Abstract: The mechanism of selenocysteine synthesis on tRNA^\mathrm{Sec }in mammals was previously studied by means of HSe^{-} as a Se donor to synthesize selenocysteine. It has been recently established that HSe^{-} in E. coli is activated by ATP to become selenophosphate (SeP). In this study, we provide evidence that [^{75}Se]selenocysteine is produced by bovine selenocysteine synthase from Ser‐tRNA^\mathrm{Sec} and [^{75}Se]SeP, synthesized from elemental ^{75}Se and Tris(trimethylsilyl)phosphite.

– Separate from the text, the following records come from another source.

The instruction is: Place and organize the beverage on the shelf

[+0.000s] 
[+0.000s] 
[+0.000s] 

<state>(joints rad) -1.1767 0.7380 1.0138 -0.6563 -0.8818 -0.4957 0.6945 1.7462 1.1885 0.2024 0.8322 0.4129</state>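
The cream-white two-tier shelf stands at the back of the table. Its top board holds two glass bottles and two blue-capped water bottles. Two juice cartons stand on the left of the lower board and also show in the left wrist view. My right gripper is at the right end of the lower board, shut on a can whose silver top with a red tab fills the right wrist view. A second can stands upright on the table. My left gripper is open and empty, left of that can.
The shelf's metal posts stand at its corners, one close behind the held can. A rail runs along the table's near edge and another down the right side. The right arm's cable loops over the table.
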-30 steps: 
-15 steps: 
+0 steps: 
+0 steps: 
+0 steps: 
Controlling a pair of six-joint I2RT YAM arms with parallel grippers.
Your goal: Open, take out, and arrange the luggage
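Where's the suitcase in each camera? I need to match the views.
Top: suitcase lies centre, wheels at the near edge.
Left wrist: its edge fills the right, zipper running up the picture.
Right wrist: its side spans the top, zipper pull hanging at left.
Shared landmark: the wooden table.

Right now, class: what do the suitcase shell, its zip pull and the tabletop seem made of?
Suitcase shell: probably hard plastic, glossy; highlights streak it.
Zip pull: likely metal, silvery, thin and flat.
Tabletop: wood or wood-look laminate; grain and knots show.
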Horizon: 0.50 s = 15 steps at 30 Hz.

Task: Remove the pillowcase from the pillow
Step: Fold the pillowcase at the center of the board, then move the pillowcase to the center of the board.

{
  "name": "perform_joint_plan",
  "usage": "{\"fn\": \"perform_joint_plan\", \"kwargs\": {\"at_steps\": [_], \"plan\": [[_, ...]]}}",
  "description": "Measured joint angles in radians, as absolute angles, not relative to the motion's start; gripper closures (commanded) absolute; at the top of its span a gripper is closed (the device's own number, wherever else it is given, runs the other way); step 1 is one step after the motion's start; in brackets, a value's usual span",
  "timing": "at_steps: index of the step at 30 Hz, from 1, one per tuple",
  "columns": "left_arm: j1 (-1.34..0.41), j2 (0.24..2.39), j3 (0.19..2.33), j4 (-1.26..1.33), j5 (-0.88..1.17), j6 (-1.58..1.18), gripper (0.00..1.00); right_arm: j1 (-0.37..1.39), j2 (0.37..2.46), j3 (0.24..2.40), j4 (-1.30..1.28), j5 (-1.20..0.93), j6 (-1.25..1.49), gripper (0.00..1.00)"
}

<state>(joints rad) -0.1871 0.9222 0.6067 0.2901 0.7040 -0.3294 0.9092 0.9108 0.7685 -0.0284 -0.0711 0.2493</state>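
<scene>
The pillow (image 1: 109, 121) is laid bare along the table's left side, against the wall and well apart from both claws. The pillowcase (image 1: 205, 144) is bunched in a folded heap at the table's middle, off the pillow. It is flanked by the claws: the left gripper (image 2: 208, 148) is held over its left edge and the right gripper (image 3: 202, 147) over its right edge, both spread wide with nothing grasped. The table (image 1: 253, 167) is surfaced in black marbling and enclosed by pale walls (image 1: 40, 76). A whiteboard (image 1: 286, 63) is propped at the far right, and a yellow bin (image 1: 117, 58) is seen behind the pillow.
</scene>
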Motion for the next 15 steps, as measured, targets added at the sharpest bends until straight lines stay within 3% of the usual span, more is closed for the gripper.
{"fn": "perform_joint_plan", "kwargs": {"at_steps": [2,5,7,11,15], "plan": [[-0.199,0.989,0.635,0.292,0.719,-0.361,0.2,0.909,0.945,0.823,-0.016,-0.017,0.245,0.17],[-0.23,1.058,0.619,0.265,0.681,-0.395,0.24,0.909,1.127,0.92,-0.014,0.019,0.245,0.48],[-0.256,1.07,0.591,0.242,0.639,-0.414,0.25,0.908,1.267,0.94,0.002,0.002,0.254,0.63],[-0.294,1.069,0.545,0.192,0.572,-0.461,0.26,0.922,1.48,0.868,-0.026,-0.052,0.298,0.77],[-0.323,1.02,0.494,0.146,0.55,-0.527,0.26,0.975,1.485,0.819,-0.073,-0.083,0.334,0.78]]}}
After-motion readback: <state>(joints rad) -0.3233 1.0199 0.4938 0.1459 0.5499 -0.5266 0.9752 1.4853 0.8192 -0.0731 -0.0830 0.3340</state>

We also studied the stability of SeP by NMR measurement. SeP was stable during storage under nitrogen at -80^\circC for 3 months in 0.2 M Hepes buffer at pH 6.8. However, SeP decomposed at 0^\circC in air (half life 32 hrs) or at 22^\circC under nitrogen (half life 30 hrs) at pH 6.8. The half lives of SeP at -19^\circC in air and at 0^\circC under nitrogen at pH 6.8 were 740 and 840 hrs, respectively. At pH 4 under nitrogen at 22^\circC, the half life was 240 hrs. The half life was only 9.2 hrs at pH 9 under nitrogen at 0^\circC. Thus, SeP was proved to be stable at low temperature, under acidic and anaerobic conditions, but labile under neutral and alkaline conditions.The LD_{50} of SeP administered i.p. to mice was 37.5 mg/kg body weight.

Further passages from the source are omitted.